Improviso fiscal: a crise que o Brasil ignora
Enquanto Minas traça suas linhas para 2026, Brasília segue representando um espetáculo à parte, e não no bom sentido. Um grupo de economistas de peso, que inclui Paulo Hartung, Persio Arida, Edmar Bacha, Armínio Fraga, Henrique Meirelles, Mailson da Nóbrega, Marcos Mendes e Elena Landau, soou o alarme. 80% das propostas apresentadas pelo Congresso Nacional e pelo governo federal não têm estimativa de despesa.
Isso mesmo: quatro em cada cinco projetos que circulam pelo Parlamento e pelo Planalto são aprovados sem que ninguém saiba quanto custam aos cofres públicos. O diagnóstico é devastador. Criam-se programas sociais, ampliam-se benefícios e concedem-se renúncias fiscais no escuro, sem base técnica ou responsabilidade orçamentária.
O resultado é um debate público teatral, onde promessas substituem planos e o orçamento se transforma em ficção. Sem saber o custo real de cada iniciativa, torna-se impossível definir prioridades, comparar alternativas ou responsabilizar autores por ideias inviáveis. E, como sempre, a conta chega, pesada e inevitável.

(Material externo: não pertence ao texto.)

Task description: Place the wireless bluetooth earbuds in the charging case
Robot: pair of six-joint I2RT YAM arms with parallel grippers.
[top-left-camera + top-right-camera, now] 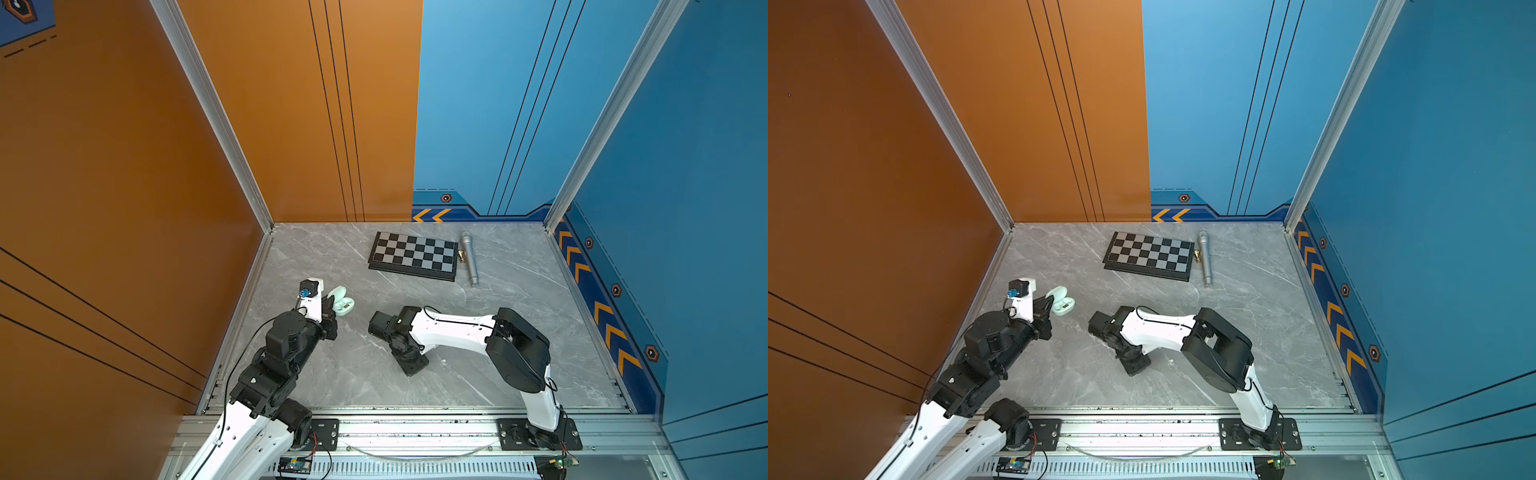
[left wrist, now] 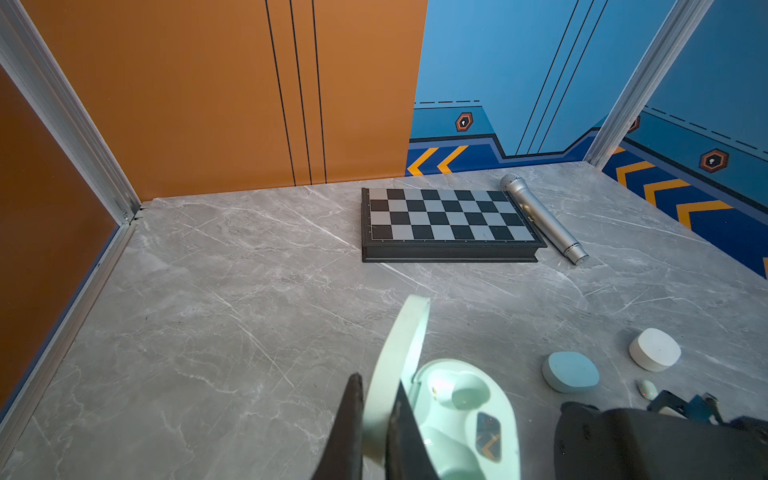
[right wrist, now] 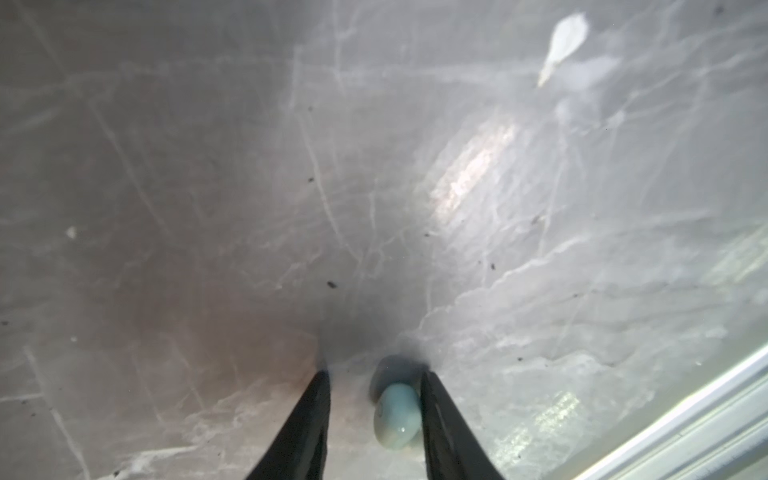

Se não houver correção de rumos na política fiscal do atual governo, os números e as projeções são assustadores. Num cenário já avaliado por economistas, até 2030, a dívida pública brasileira deve atingir 120% do PIB. É um cenário que ameaça a estabilidade fiscal, afasta investimentos e compromete o crescimento de longo prazo. E o mais grave, revela um governo que, mais do que gastar demais, gasta sem saber onde e por quê.
Entre a política e a matemática
O Brasil vive hoje um paradoxo cruel. Enquanto o país discute nomes e alianças para as próximas eleições, ignora os fundamentos que sustentam qualquer projeto político viável. Sem disciplina fiscal, sem responsabilidade no gasto público e sem transparência nas contas, nenhuma plataforma, de direita ou de esquerda, resistirá ao teste da realidade.
Minas Gerais, como palco central da política nacional, reflete esse dilema em escala local: candidaturas se desenham, partidos se reposicionam e projetos pessoais se entrelaçam com interesses partidários. Mas o pano de fundo, silencioso e incômodo, é o mesmo: um Estado que precisa reencontrar o equilíbrio entre ambição política e responsabilidade fiscal.
E enquanto esse equilíbrio não vier, continuaremos reféns de dois males que se alimentam mutuamente, a política feita no improviso e a economia conduzida às cegas.